Task statement |
An exact copy of the listing below is required, minus its pictures.
START Data excerpt
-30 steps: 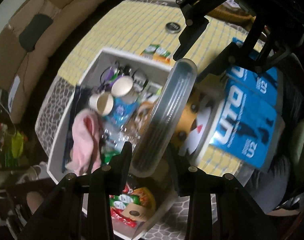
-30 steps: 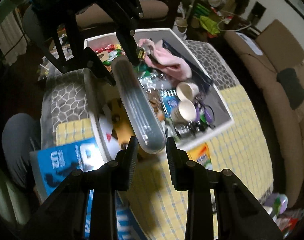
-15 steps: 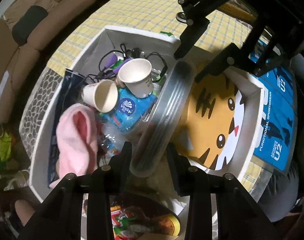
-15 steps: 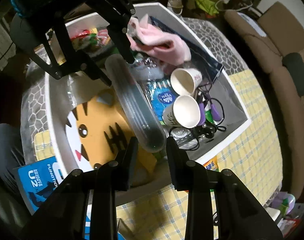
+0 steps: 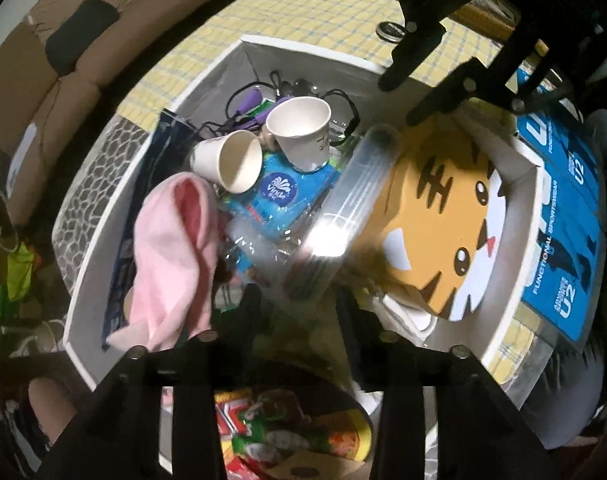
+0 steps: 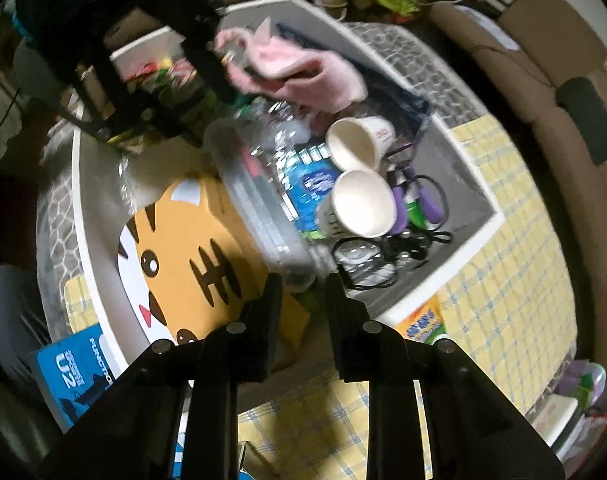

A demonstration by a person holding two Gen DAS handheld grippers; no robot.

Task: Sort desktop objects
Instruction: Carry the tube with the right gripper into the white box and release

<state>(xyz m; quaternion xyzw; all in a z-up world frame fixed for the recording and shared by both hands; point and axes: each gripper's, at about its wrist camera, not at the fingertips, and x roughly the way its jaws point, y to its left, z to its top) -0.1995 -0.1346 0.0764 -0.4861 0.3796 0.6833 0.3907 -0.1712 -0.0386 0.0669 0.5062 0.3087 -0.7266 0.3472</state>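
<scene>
A long clear plastic case (image 5: 343, 208) stands on edge inside the white storage box (image 5: 303, 46), between the clutter and a tiger-face box (image 5: 443, 216). My left gripper (image 5: 299, 300) straddles its near end. The jaws are opening, and the left finger stands apart from the case. In the right wrist view the other end of the case (image 6: 263, 208) sits between the fingers of my right gripper (image 6: 302, 284), whose jaws are closing and press on it. Both grippers point steeply down into the box.
In the box lie two paper cups (image 5: 299, 128), a pink cloth (image 5: 175, 248), a blue tissue pack (image 5: 283, 196) and dark cables (image 6: 415, 236). A blue U2 package (image 5: 563, 220) lies beside the box on the yellow checked tablecloth (image 6: 503, 280). Snack packets (image 5: 287, 436) lie near the left gripper.
Both grippers have sunk toward the box with the case, which now rests among the contents. The left jaws have spread wider around the case's end.
</scene>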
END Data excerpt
Solution to this task |
-30 steps: 
-30 steps: 
-15 steps: 
-15 steps: 
+0 steps: 
+0 steps: 

A demonstration by a person holding two Gen DAS handheld grippers; no robot.

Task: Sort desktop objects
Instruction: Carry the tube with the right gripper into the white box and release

<state>(xyz m; quaternion xyzw; all in a z-up world frame fixed for the recording and shared by both hands; point and axes: each gripper's, at about its wrist camera, not at the fingertips, and x roughly the way its jaws point, y to its left, z to its top) -0.1995 -0.1346 0.0764 -0.4861 0.3796 0.6833 0.3907 -0.1712 -0.0386 0.0669 0.5062 0.3087 -0.7266 0.3472</state>
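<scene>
A long clear plastic case (image 5: 343, 208) stands on edge inside the white storage box (image 5: 303, 46), between the clutter and a tiger-face box (image 5: 443, 216). My left gripper (image 5: 299, 300) straddles its near end. The jaws are opening, and the left finger stands apart from the case. In the right wrist view the other end of the case (image 6: 263, 208) sits between the fingers of my right gripper (image 6: 302, 284), whose jaws are closing and press on it. Both grippers point steeply down into the box.
In the box lie two paper cups (image 5: 299, 128), a pink cloth (image 5: 175, 248), a blue tissue pack (image 5: 283, 196) and dark cables (image 6: 415, 236). A blue U2 package (image 5: 563, 220) lies beside the box on the yellow checked tablecloth (image 6: 503, 280). Snack packets (image 5: 287, 436) lie near the left gripper.
Both grippers have sunk toward the box with the case, which now rests among the contents. The left jaws have spread wider around the case's end.
</scene>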

The exercise is fully answered.